さて、最新作の『騎士団長殺し』について。ぼくがよく使う表現を使うと、作家には神タイプと預言者タイプ村上春樹は典型的な後者だ。自らの作品は理性的にあらかじめ構築することなく自らの無意識とむきあいそこからつかみ取ったものを作品に昇華している。だから自分でも作品の中の事物を説明できないし、説明したとしてもそれはひとつの解釈に過ぎないのだった。川上未映子さんは周到に読み込んで準備してきたらしいが、見事に肩すかしを食らわされた感じだ。それでもいくつか興味深いトピックにふれられていた。

  • 「私」という人称の選択はかなり意図的。
  • 「イデア」と「メタファー」は辞書的な意味ではなく単なる呼び名。部族名みたいなもの。
  • みみずくは実在した!

『騎士団長殺し』についても評論本がすでにいくつかでているが、今回のインタビューでわかったのは村上春樹は批評とか評論の意味をかたくなに認めてないということ。やはり過去に理不尽な批評をされたことがトラウマになっているのだろうか。

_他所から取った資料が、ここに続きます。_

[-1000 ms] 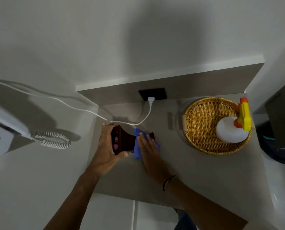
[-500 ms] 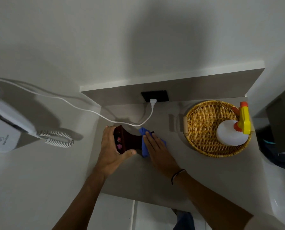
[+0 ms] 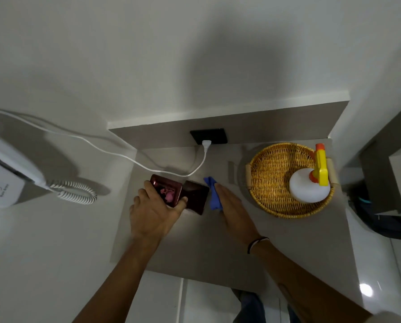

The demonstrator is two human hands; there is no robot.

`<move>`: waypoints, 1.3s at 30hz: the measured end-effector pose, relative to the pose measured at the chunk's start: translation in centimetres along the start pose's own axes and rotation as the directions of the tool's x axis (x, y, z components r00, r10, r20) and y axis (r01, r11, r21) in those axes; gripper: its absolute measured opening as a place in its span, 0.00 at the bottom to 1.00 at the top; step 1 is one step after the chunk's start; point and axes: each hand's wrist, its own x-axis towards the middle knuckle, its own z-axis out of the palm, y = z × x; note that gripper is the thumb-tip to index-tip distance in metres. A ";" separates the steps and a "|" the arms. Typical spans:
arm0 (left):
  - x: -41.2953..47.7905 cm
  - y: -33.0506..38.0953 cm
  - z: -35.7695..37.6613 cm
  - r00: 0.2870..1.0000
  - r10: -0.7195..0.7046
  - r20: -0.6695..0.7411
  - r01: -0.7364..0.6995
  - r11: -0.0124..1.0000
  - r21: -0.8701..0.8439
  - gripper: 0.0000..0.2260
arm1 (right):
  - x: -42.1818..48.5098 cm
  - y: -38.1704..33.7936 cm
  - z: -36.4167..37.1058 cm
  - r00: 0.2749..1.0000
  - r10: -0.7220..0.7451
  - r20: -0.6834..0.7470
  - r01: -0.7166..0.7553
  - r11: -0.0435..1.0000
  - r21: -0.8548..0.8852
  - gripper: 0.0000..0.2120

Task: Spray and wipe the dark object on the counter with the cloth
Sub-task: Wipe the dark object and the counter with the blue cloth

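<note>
A dark maroon object (image 3: 192, 198) with a glossy top and a pink mark lies on the grey counter (image 3: 195, 248). My left hand (image 3: 153, 210) grips its left end, thumb and fingers around it. A blue cloth (image 3: 213, 193) lies just right of the object, partly under my right hand (image 3: 232, 210), which presses flat on it with fingers together. The white spray bottle (image 3: 309, 186) with a yellow and orange trigger stands in a wicker basket (image 3: 269, 173) at the right.
A white cable (image 3: 134, 159) runs from a plug (image 3: 206, 143) in the black wall socket across the counter to the left. A white wall-mounted unit with a coiled cord (image 3: 78, 192) hangs at the left. Dark objects sit beyond the counter's right edge.
My right hand has slid the blue cloth to the right, off the dark object's top to its right side. The left hand still holds the object's left end.
</note>
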 end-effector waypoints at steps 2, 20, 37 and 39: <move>0.3 0.9 0.2 0.998 0.010 0.054 -0.012 0.999 0.030 0.54 | 0.0 -0.3 0.1 1.000 0.009 0.015 -0.009 0.999 0.032 0.29; 2.0 -1.2 -1.0 0.697 0.662 0.275 -0.693 0.721 0.019 0.64 | -0.7 -0.1 1.2 0.998 0.056 0.014 -0.058 0.985 0.165 0.29; 2.5 -4.0 1.3 0.797 0.603 0.040 -0.599 0.797 -0.080 0.49 | 0.9 -3.4 4.6 0.973 -0.204 -0.105 0.212 0.975 0.074 0.32; 2.3 -4.7 1.3 0.819 0.573 0.037 -0.566 0.816 -0.121 0.48 | 1.3 -3.9 6.0 0.964 -0.262 -0.037 0.263 0.965 0.018 0.39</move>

あと、けっこう驚いたのが『ねじまき鳥クロニクル』の主人公はもともと死ぬはずだったらしい。「長編小説は最終的にポジティブなものを残していかなければダメだ」という理由で書き換えたのこと。

最後に、一番すばらしいと思った村上春樹の言葉とかわいいと思った言葉を載せておく。

リズムが死んじゃうんだよね。僕がいつも言うことだけど、優れたパーカッショニストは、一番大事な音を叩かない。それはすごく大事なことです。

一部の人は評価してくれたかもしれない。デモね、たとえば道で会って、村上さんの小説のすごいファンなんです、とか言う人が入じゃないですか。もちろんそれは本当のことなんだろうけど、でもあと二年くらい経ったら。「村上ってもうダメだよな」とか言ってんじゃないかと想像しちゃうわけ。